Sunday, February 19, 2012

For each container - performance problem?

I have a for each container configured to iterate over files in a directory (around 2600 files). The for each container contains only one data flow task. The data flow task is very simple. Only 3 steps. Read from file using flat file source (ragged right), format column values (eg. converting YYYYMMDD into yyyy/mm/dd and TRIM spaces - 13 such conversions) using derived column transform and inserting them into a table (23 columns - mostly nvarchar, few numerics and few dates) using Ole Db Destination. The table has one non-unique clustered index on nvarchar(18) column. Each of the 2600 file has at an average 750000 rows.

It seems to me that memory deallocation doesn't happen after each iteration of the loop (I might be wrong). So after few iterations, sqlservr.exe is hogging all available memory (2GB in this case) whereas my dual processors are running at 3-6 % of capacity. As a result, to process less than 5 million rows, it is taking 6 hours.
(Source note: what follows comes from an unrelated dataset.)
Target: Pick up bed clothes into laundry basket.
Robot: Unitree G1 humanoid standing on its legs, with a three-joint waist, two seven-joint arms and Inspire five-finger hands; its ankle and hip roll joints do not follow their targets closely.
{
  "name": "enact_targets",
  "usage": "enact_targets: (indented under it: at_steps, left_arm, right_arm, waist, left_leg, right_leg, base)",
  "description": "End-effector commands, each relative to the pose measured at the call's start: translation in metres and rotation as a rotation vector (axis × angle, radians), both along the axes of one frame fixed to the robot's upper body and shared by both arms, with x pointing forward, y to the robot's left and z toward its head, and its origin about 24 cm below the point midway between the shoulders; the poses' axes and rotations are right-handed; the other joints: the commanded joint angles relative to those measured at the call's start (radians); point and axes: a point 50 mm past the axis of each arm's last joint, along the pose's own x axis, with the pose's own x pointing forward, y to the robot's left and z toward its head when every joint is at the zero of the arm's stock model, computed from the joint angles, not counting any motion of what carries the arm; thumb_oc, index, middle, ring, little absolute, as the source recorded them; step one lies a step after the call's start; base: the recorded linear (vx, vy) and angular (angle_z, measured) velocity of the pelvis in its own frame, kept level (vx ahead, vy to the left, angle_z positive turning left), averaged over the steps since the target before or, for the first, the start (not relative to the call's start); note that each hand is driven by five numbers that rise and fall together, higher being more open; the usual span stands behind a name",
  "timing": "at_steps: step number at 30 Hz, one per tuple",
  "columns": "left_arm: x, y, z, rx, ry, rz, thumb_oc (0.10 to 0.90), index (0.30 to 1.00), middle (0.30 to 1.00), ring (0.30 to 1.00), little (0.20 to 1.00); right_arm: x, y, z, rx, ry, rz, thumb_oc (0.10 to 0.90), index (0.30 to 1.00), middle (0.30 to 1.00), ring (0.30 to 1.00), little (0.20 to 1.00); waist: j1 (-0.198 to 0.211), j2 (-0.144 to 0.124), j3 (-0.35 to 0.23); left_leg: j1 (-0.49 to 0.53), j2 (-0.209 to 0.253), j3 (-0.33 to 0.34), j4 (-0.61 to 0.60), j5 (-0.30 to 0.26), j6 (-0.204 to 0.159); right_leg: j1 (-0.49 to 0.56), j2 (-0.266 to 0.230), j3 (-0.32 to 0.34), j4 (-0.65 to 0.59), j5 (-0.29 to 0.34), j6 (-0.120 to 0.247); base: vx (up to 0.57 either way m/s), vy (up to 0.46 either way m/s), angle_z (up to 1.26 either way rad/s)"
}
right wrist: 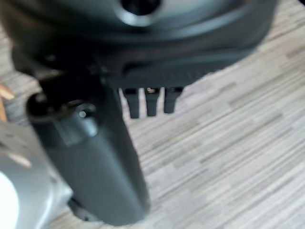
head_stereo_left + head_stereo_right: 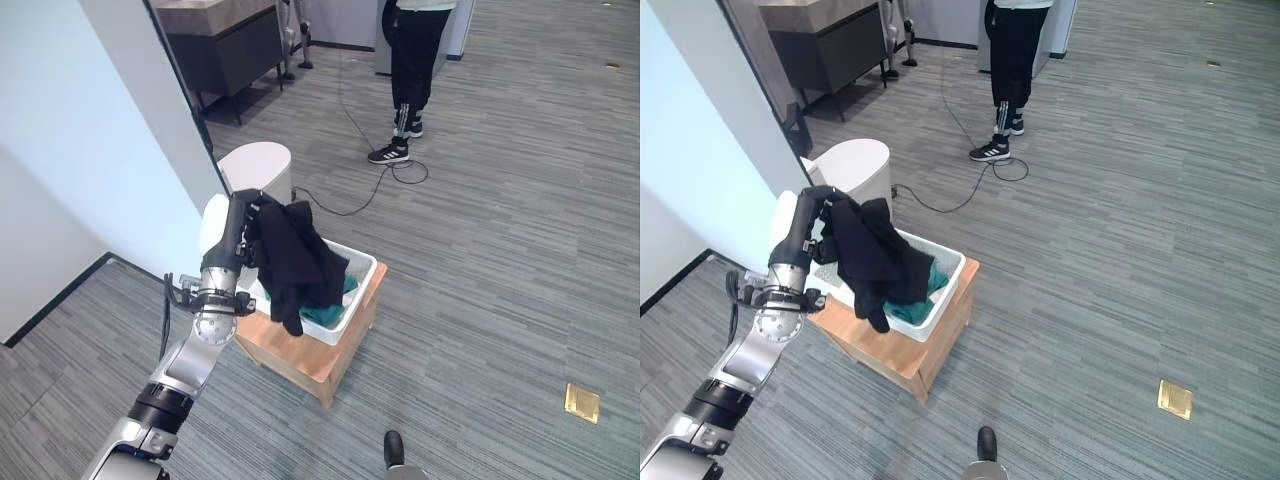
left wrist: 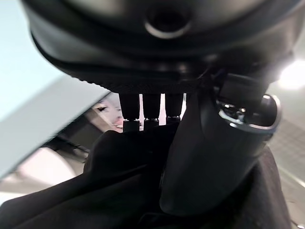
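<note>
My left hand [image 2: 238,235] is raised over the near left corner of a white laundry basket [image 2: 365,264] and is shut on a black garment [image 2: 295,260]. The garment hangs from the fingers, draping into the basket and over its near rim. In the left wrist view the thumb [image 3: 209,157] presses on the black garment [image 3: 119,191] and the fingers curl into it. A teal cloth [image 2: 330,312] lies inside the basket under the garment. My right hand [image 2: 394,450] hangs low over the carpet, its thumb [image 1: 95,157] straight and nothing in it.
The basket sits on a low wooden table [image 2: 310,360]. A white round stool [image 2: 258,168] stands just behind it, beside a pale wall [image 2: 100,150]. A person [image 2: 410,70] stands farther back with a black cable [image 2: 350,205] trailing across the carpet. A brass floor plate [image 2: 582,402] lies at the right.
</note>
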Motion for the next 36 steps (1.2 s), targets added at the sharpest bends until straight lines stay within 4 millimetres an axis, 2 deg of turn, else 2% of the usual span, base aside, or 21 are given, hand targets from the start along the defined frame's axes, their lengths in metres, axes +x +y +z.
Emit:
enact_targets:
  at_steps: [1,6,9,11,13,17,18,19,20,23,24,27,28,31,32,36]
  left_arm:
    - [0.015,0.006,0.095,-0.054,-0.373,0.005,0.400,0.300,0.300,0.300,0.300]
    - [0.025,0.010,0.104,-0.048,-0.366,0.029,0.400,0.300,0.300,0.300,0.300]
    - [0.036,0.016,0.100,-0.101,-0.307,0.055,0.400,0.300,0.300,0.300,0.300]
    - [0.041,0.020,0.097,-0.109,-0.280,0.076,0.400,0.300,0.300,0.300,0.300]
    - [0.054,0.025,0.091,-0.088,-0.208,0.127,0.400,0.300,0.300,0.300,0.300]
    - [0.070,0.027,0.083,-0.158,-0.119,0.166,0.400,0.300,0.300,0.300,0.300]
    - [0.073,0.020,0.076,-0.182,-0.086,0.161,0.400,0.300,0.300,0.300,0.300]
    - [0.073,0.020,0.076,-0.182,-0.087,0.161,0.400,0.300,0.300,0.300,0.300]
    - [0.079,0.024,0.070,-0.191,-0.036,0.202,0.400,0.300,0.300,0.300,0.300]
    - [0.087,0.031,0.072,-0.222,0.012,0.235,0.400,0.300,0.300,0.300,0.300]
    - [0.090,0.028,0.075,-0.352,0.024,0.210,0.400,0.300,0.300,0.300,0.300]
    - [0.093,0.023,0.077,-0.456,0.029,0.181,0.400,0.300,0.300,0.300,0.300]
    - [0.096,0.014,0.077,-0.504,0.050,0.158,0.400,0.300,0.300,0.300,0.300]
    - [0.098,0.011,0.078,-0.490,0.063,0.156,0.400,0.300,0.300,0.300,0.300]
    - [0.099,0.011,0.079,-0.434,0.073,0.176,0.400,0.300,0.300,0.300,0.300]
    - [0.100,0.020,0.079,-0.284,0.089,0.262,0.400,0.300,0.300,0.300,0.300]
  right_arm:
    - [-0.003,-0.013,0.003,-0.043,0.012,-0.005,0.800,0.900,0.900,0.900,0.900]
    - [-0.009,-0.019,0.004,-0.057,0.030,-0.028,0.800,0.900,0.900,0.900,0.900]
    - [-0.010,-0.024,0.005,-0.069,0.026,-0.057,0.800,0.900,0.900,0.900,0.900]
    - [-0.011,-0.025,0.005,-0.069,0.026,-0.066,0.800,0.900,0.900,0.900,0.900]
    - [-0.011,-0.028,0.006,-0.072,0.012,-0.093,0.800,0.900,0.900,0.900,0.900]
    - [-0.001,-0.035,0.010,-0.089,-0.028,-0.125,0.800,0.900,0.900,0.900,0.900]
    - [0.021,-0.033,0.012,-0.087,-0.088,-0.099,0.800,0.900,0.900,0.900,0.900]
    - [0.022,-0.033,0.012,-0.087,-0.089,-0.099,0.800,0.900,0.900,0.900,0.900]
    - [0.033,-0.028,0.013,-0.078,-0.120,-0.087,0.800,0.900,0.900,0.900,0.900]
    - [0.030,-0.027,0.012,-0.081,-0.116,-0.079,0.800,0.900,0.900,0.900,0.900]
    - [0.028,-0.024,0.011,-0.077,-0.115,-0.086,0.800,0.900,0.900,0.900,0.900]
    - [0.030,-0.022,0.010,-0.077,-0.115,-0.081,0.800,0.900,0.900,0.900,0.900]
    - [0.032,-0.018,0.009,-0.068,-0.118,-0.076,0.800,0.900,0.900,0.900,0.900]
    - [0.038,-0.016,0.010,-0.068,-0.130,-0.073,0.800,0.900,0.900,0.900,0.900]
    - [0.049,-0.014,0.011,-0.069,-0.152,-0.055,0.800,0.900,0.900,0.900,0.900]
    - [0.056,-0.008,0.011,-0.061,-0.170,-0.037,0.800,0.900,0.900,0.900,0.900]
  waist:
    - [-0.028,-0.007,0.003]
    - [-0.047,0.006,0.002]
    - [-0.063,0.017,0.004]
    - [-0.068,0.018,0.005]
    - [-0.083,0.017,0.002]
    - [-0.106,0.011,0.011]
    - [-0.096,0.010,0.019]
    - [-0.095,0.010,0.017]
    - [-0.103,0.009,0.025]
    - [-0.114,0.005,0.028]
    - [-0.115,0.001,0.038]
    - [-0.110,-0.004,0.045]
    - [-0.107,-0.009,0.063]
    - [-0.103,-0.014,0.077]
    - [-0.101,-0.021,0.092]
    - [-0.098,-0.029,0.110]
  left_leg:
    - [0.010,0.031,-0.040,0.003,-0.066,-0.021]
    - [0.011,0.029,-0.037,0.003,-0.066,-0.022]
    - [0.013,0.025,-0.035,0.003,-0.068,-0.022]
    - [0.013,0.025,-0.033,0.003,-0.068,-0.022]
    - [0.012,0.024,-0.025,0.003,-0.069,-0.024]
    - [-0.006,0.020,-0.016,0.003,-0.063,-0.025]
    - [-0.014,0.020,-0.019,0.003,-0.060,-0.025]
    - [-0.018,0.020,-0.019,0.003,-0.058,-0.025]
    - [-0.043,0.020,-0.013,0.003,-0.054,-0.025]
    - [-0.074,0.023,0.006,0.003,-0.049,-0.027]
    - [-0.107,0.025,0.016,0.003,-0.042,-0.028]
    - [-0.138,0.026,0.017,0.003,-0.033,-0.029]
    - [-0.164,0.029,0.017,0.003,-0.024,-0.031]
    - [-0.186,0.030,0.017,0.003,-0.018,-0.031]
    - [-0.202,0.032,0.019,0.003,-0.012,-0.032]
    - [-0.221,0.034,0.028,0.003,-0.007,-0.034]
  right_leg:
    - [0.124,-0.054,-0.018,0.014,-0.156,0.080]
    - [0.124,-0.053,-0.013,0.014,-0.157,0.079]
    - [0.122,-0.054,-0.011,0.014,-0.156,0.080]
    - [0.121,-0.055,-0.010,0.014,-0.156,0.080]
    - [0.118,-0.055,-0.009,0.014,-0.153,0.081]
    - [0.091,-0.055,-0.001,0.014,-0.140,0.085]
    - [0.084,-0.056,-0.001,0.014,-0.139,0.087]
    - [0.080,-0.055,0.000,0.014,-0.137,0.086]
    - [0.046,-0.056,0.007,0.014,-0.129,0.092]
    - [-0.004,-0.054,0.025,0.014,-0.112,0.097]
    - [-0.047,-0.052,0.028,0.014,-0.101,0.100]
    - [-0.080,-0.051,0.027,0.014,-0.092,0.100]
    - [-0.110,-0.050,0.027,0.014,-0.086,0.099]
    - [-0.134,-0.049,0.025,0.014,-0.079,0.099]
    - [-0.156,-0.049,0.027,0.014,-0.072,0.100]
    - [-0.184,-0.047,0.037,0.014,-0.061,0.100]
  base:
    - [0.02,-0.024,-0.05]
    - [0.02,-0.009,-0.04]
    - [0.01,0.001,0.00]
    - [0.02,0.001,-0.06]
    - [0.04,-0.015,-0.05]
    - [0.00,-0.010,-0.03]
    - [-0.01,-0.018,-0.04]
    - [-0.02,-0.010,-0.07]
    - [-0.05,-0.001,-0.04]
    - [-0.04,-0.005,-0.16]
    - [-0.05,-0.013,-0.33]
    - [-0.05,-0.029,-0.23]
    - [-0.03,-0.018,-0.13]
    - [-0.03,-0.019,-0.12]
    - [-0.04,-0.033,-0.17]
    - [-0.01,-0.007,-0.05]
I am surprised that for such a trivial operation, performance should degrade this much.

One thing that is suspicious is that the files are residing on a USB 2 external drive.
Also, the database files are on the same drive. But, still... why first few iterations zap through like missiles while the later ones seem to be competing with snails?

Any insight?

TIA,
NiteshDo you use transactions? If yes, I suspect the cause of the problem that all files are submitted as part of single transaction - so the Sql Server has to keep all the data before committing the transactions.
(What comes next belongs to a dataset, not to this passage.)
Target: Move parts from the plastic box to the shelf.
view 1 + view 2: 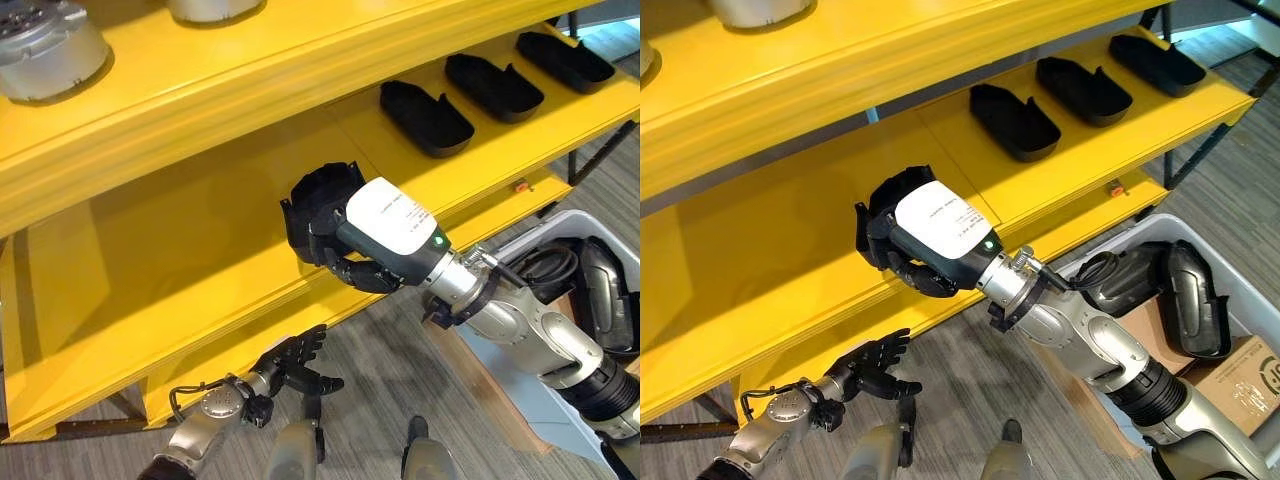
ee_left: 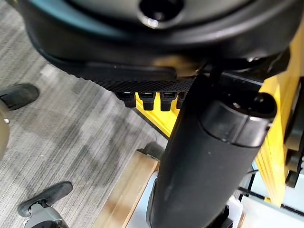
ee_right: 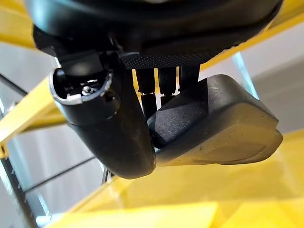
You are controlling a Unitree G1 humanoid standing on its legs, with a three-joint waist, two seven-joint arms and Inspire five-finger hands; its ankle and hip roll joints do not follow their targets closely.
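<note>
My right hand is shut on a black moulded plastic part, holding it just above the lower yellow shelf near its front edge. In the right wrist view the thumb and fingers clamp that black part, with the yellow shelf board under it. Three more black parts lie in a row further right on the same shelf. My left hand hangs low below the shelf's front edge, open and holding nothing.
The grey plastic box stands on the floor at the right with more black parts inside. Beside it sit a cardboard box and a wooden pallet. Grey metal housings rest on the upper shelf.
</note>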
I would rather avoid transactions unless really needed and use SQL Destination for bulk insert operation which performs better than generic OleDb Destination.|||Try loading to a raw file. You can append to the raw file each time around the loop. Then, simply insert the whole of the raw file contents at the same time.

-Jamie|||

Michael Entin SSIS wrote:

Do you use transactions? ...


No, I am not using Transactions.

Michael Entin SSIS wrote:

...use SQL Destination for bulk insert operation which performs better than generic OleDb Destination.


If I remember correctly, in CTP15/16 SQL Destination was not an option for remote operations. I am not sure what holds true for nov RTM. I will give it a shot.

thanks,
Nitesh|||

Jamie Thomson wrote:

Try loading to a raw file. You can append to the raw file each time around the loop. Then, simply insert the whole of the raw file contents at the same time.

-Jamie

Interesting idea Jamie.
However, this will create a huge file (say with 1.5 billion rows). I am not sure when I try to load that, how it will impact memory etc.

thanks,
Nitesh|||

Nitesh Ambastha wrote:

Jamie Thomson wrote:

Try loading to a raw file. You can append to the raw file each time around the loop. Then, simply insert the whole of the raw file contents at the same time.

-Jamie

Interesting idea Jamie.
However, this will create a huge file (say with 1.5 billion rows). I am not sure when I try to load that, how it will impact memory etc.

thanks,
Nitesh

There's only one way to find out :)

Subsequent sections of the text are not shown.